Silent recovery in the wrong place is the most expensive form of error handling, because the failure surfaces somewhere with no remaining context.
Resource Cleanup
Errors complicate resource management. Use the language's structured cleanup primitives, not manual try/finally ladders, when available:
with(Python),using(C#, Swift),try-with-resources(Java).- RAII destructors (C++, Rust).
defer(Go).await using(modern JavaScript).
The goal is that cleanup happens regardless of whether the body succeeded, returned early, or threw. Manual cleanup ladders are error-prone and routinely forgotten on the failure path.
Logging
Logs are part of the error-handling strategy, not a separate concern.
- Log at the layer that handles the error, not at every layer that propagates it. Duplicate logs make incident triage harder.

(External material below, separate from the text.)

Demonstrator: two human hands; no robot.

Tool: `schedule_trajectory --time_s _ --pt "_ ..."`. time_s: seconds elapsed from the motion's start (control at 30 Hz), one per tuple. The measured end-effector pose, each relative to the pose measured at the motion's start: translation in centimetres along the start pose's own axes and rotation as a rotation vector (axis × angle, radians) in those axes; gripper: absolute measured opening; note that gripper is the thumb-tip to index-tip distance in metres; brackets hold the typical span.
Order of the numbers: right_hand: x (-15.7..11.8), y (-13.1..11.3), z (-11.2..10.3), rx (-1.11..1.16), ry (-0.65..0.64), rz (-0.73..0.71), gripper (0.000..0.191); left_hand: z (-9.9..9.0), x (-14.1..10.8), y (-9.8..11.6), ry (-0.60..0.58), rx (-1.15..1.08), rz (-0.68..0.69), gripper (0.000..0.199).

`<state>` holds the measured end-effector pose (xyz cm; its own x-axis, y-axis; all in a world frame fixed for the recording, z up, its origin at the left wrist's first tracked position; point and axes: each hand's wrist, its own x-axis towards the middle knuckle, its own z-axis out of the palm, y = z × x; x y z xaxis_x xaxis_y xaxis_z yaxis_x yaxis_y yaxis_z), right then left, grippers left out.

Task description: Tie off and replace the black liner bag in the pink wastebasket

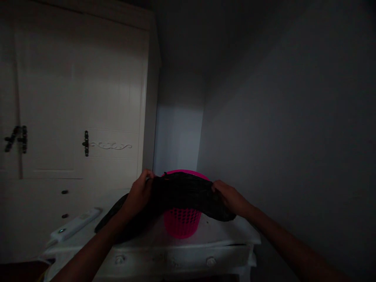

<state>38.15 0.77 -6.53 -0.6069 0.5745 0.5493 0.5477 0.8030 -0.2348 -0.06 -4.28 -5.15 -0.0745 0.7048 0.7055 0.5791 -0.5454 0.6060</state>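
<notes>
A black plastic bag [182, 192] is stretched between my two hands, in front of and over the upper part of a pink perforated basket [182, 227]. My left hand [143, 188] is closed on the bag's left part, beside the basket's rim. On the other side, my right hand [227, 196] grips the bag's right part. Loose bag material hangs down past both hands. The basket's far rim shows above the bag; its inside is hidden.
The basket stands on a white dresser [229, 231] with drawers along its front. A white elongated object [75, 225] lies at its left end. Behind on the left rises a white wardrobe [114, 98] with dark handles. A grey wall [279, 117] borders the right side.
</notes>
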Motion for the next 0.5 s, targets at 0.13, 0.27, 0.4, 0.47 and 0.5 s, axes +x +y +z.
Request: schedule_trajectory --time_s 0.13,0.27,0.4,0.47,0.5 --pt "0.1 0.6 -0.1 0.094 0.112 0.06 0.031 -0.6 -0.6 0.3 -0.191 -0.204 -0.18 0.024" --pt "0.0 1.0 -0.1 0.304 0.083 0.224 0.039 -1.0 -1.9 -0.1 -0.311 -0.035 -0.133 0.057" --pt "-0.6 1.6 0.4 0.311 -0.028 0.177 0.074 -0.9 -2.2 -0.7 -0.268 0.152 -0.085 0.038" --pt "-0.8 2.3 1.1 0.235 -0.038 0.117 0.084 -0.4 -1.8 -1.2 -0.239 0.091 -0.162 0.034" --pt "-0.8 2.8 1.6 0.202 -0.033 0.097 0.085 0.1 -1.5 -1.7 -0.214 0.048 -0.192 0.035"
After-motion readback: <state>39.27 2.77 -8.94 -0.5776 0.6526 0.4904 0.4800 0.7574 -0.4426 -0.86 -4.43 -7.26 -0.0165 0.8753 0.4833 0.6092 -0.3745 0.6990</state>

- Include enough structured context (IDs, inputs, request metadata) to reconstruct the failure without reproducing it.
- Distinguish severity meaningfully:
errorshould be actionable;warnshould be unusual but tolerable;infoshould describe normal operation.
Pre-Commit Checklist
- Are expected failures separated from programming errors in the API?
- Is validation done at the trust boundary, not scattered throughout?
- Are assertions used for invariants, not for input validation?
- Is every catch block doing something meaningful — recover, transform, log with context, or rethrow?
- Is the recovery strategy (halt vs. degrade) explicit and appropriate for this module?
- Will the failure be visible to someone who can act on it?
- Are resources cleaned up on every path, including the failure path?